# EXERCISE DATA:
-*-
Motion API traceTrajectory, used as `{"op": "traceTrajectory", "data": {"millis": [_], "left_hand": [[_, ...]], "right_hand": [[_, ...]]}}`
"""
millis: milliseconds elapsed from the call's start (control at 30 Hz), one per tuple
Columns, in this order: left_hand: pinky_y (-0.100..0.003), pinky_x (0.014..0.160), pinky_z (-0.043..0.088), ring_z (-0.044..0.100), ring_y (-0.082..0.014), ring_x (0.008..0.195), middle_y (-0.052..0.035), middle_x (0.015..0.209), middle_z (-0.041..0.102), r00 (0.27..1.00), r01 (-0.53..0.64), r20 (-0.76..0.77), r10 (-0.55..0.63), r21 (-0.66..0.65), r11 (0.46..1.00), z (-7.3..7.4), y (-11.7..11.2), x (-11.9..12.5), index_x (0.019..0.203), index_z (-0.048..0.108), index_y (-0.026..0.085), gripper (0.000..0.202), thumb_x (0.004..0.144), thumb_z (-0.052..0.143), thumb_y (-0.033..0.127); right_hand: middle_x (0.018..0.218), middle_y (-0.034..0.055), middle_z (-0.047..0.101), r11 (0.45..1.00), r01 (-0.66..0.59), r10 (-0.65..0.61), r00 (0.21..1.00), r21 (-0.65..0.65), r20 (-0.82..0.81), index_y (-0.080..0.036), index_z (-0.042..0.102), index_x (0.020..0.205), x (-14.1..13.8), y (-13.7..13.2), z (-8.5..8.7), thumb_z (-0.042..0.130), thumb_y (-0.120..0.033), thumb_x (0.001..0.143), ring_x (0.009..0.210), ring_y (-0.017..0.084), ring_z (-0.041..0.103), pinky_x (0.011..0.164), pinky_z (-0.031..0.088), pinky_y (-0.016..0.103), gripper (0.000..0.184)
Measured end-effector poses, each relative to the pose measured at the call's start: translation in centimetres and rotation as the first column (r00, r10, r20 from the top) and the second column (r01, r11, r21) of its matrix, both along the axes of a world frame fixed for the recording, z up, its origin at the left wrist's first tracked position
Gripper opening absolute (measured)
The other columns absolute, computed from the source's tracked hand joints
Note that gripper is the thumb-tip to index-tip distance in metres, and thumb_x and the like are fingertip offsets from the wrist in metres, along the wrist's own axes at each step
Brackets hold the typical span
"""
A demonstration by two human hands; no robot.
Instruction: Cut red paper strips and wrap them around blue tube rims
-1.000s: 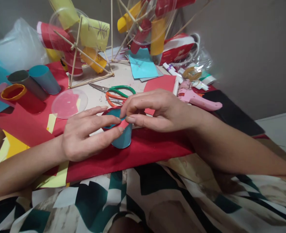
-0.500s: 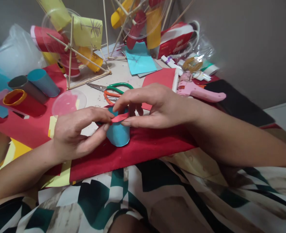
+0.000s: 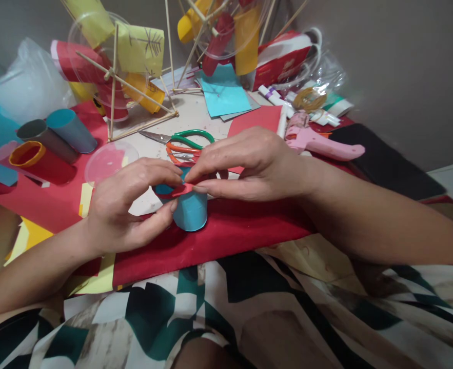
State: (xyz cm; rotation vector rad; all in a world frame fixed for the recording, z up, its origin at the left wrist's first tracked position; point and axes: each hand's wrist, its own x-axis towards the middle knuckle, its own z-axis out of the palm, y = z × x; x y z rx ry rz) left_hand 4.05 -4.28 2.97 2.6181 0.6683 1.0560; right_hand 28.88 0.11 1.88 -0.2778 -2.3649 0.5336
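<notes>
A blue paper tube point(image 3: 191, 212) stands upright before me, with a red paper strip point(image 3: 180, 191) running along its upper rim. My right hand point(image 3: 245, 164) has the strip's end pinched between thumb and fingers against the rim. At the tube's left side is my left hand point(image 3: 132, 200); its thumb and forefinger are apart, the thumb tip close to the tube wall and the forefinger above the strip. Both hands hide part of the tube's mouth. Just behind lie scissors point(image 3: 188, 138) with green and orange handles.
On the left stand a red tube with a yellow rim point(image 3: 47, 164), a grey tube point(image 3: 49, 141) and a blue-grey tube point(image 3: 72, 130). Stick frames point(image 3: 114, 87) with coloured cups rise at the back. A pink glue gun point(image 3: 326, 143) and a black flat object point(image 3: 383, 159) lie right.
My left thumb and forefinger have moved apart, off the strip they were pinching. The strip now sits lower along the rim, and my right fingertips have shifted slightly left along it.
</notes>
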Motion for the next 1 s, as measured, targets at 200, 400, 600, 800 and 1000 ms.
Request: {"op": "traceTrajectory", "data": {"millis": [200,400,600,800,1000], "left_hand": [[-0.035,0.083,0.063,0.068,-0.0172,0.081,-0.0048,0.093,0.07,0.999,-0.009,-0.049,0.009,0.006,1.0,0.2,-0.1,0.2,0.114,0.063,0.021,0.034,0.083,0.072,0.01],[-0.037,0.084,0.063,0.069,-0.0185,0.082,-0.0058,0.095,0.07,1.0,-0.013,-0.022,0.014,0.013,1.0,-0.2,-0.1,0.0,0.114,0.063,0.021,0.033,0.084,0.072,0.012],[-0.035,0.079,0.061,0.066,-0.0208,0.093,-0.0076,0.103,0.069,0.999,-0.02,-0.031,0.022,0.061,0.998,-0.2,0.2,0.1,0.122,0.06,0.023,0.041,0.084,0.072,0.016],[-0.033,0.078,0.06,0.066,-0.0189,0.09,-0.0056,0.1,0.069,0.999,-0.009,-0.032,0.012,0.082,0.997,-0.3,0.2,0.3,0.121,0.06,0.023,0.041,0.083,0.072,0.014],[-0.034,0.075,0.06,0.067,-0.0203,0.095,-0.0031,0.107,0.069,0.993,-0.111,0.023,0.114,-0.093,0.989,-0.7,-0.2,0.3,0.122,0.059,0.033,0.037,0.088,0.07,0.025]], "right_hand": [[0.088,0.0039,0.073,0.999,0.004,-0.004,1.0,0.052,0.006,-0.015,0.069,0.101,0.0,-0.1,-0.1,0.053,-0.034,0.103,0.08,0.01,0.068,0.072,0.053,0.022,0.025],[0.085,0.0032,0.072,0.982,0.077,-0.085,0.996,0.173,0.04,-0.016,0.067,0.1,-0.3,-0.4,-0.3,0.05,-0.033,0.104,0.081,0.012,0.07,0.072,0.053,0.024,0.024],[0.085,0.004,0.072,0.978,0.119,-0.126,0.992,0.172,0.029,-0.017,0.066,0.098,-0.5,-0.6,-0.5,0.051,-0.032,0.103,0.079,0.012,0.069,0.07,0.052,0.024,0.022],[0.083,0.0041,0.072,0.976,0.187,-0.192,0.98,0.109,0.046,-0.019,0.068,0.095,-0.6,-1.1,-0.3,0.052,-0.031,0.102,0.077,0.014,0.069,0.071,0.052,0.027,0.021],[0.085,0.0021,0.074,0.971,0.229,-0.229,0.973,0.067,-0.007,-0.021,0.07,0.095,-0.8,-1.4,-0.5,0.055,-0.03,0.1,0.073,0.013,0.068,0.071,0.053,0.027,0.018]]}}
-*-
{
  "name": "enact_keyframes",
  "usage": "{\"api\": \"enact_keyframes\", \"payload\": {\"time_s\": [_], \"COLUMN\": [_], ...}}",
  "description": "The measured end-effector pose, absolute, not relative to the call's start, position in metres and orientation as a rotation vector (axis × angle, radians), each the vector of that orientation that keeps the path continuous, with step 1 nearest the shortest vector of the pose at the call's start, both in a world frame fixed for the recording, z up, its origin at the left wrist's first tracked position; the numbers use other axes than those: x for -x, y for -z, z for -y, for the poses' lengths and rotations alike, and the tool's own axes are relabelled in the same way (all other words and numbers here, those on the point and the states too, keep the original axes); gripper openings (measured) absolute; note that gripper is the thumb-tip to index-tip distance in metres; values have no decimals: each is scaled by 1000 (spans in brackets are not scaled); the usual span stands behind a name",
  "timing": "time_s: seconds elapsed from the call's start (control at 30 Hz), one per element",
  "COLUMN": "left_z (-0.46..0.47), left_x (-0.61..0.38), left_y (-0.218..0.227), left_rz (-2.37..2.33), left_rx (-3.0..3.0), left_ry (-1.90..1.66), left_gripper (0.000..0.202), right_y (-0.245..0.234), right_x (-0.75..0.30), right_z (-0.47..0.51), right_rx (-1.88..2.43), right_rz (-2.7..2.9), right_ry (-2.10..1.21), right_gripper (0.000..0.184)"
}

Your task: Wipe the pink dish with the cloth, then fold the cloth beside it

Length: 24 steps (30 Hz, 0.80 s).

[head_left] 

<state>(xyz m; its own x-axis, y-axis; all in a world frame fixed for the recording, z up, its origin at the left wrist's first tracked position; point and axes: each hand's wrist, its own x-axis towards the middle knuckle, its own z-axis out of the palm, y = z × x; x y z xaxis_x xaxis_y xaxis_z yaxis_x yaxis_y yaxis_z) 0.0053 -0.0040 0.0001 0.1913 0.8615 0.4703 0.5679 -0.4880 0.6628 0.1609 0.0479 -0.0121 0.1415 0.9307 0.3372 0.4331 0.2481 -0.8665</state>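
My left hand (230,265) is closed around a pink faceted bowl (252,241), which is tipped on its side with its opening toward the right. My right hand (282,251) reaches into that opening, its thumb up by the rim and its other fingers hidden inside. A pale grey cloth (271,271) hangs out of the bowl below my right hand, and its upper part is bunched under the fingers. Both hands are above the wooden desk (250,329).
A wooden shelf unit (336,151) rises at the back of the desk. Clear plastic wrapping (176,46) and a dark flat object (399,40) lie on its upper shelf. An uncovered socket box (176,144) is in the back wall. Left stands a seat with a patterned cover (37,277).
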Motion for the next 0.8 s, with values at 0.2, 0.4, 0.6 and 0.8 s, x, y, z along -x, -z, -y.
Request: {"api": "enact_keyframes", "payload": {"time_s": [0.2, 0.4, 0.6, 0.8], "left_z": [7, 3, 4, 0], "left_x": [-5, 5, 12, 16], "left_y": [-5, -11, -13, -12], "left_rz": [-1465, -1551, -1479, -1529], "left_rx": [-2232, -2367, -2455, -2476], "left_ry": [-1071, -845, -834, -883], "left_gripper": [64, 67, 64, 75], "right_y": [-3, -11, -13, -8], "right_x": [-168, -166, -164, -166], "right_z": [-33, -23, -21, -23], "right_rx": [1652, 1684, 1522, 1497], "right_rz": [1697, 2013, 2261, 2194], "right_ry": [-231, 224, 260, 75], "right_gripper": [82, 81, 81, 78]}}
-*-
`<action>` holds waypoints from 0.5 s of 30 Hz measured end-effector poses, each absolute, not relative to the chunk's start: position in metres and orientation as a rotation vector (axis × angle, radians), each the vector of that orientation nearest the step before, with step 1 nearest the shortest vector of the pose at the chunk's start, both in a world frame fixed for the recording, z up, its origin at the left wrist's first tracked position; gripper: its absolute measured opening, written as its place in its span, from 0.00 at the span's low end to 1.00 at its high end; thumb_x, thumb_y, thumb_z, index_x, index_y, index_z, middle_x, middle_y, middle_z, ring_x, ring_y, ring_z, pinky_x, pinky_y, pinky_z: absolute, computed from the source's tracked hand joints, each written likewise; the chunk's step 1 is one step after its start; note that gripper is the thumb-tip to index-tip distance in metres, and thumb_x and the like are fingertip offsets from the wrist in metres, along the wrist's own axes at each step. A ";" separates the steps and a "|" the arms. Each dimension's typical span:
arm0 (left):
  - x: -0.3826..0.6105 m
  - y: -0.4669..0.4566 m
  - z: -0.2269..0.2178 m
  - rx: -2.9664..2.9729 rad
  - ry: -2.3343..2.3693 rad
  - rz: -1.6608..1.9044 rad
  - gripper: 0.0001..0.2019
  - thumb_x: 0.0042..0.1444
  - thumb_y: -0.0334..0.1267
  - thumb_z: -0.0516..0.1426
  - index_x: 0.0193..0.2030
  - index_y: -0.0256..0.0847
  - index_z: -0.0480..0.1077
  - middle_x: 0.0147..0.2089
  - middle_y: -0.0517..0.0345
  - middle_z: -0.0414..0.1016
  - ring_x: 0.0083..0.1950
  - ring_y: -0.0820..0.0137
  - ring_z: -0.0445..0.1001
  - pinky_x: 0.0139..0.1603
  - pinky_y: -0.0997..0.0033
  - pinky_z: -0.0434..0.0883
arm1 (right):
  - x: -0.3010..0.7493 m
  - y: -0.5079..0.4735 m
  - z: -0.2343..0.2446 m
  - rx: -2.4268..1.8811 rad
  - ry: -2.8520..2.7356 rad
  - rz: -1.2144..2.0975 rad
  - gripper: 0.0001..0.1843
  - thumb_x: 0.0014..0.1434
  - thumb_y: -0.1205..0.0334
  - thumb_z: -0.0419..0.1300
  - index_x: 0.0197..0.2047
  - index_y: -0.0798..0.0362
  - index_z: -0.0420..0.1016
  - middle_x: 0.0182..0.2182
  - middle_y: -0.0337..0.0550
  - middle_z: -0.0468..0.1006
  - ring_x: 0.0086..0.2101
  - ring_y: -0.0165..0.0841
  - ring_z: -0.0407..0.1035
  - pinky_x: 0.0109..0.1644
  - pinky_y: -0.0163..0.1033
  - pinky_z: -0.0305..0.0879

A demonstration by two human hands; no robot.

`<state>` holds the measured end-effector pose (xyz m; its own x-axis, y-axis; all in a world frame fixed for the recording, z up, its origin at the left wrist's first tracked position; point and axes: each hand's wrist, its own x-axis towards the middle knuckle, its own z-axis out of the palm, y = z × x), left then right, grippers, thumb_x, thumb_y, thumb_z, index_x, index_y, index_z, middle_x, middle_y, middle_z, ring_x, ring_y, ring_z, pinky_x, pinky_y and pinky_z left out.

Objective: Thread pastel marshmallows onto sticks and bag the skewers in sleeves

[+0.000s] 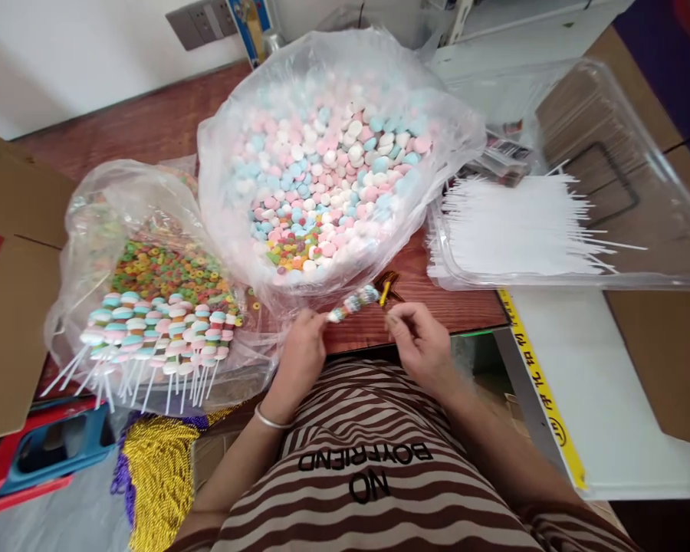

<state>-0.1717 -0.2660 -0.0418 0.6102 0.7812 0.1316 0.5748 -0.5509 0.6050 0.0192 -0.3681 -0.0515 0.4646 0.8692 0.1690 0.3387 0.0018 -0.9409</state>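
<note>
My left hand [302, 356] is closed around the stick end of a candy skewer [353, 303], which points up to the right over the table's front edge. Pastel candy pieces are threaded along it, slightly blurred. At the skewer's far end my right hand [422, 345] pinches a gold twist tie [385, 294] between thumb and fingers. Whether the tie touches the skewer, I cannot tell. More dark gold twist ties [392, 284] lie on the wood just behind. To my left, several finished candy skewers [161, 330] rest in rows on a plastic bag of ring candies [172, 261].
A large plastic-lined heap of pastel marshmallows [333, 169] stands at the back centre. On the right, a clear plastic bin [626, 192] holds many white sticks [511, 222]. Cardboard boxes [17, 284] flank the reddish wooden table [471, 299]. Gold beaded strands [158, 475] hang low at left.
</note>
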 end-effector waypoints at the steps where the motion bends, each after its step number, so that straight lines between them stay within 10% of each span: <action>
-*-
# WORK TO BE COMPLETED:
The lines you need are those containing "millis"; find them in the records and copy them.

# WRITTEN ANSWER:
Motion API traceTrajectory, used as `{"op": "traceTrajectory", "data": {"millis": [_], "left_hand": [[_, ...]], "right_hand": [[_, ...]]}}`
millis: milliseconds elapsed from the call's start (control at 30 Hz), one per tuple
Request: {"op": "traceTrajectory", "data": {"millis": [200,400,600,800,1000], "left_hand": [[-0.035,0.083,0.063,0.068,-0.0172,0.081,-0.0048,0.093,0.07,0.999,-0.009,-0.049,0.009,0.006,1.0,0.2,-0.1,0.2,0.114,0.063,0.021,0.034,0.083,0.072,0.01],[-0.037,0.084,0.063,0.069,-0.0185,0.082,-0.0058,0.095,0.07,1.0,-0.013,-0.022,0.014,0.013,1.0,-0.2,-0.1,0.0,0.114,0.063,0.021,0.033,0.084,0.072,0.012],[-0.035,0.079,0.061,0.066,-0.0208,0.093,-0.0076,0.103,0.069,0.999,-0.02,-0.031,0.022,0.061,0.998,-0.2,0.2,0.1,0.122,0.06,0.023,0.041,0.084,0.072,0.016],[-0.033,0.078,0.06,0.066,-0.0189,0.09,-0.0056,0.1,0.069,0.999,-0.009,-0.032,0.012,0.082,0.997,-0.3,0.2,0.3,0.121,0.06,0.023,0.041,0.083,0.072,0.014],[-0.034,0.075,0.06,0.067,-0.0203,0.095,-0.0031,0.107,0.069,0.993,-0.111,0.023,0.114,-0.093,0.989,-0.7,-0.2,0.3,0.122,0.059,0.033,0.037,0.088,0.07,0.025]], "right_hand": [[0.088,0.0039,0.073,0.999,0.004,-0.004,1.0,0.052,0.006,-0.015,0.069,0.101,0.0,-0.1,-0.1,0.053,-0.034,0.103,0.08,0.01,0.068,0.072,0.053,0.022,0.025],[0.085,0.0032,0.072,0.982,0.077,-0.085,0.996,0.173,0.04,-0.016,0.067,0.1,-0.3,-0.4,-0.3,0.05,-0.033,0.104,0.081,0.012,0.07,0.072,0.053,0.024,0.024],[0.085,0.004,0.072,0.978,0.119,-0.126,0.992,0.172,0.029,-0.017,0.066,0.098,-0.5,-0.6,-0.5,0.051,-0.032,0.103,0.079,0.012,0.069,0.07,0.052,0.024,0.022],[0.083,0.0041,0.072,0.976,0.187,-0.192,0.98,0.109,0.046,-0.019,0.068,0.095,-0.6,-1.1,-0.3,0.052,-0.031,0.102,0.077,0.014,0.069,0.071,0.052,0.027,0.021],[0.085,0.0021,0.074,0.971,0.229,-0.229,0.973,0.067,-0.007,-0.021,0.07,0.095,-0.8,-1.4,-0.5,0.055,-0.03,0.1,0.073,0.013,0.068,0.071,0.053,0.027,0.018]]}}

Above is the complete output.